Exercise brief: Every line in the listing should be set down again verbatim.

Source data:
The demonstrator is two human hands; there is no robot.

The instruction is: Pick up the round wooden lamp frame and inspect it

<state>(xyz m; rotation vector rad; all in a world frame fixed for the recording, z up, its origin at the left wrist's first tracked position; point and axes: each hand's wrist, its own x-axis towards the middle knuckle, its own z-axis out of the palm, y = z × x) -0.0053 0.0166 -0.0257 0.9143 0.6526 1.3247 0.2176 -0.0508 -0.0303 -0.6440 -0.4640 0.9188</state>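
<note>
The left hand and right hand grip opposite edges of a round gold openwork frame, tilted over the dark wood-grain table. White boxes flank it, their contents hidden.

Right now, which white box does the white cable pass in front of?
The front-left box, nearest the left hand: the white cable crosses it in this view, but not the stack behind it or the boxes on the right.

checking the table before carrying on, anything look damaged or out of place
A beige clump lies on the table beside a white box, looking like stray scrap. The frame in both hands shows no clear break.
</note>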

Solution for this exercise:
The demonstrator is two human hands; there is no robot.

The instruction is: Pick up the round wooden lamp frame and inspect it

<state>(xyz m; rotation vector rad; all in a world frame fixed for the recording, z up, its origin at the left wrist's first tracked position; point and axes: each hand's wrist, its own x-axis towards the middle knuckle, its own z-axis out of the palm, y = z × x) -0.0053 0.0166 -0.0257 0.9143 0.6526 1.3247 0.2176 -0.0508 -0.0303 -0.6440 -0.4640 0.9188</state>
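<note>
The left hand and right hand grip opposite edges of a round gold openwork frame, tilted over the dark wood-grain table. White boxes flank it, their contents hidden.

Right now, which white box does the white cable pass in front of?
The front-left box, nearest the left hand: the white cable crosses it in this view, but not the stack behind it or the boxes on the right.

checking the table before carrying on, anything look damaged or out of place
A beige clump lies on the table beside a white box, looking like stray scrap. The frame in both hands shows no clear break.
</note>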

This exercise requires no further work.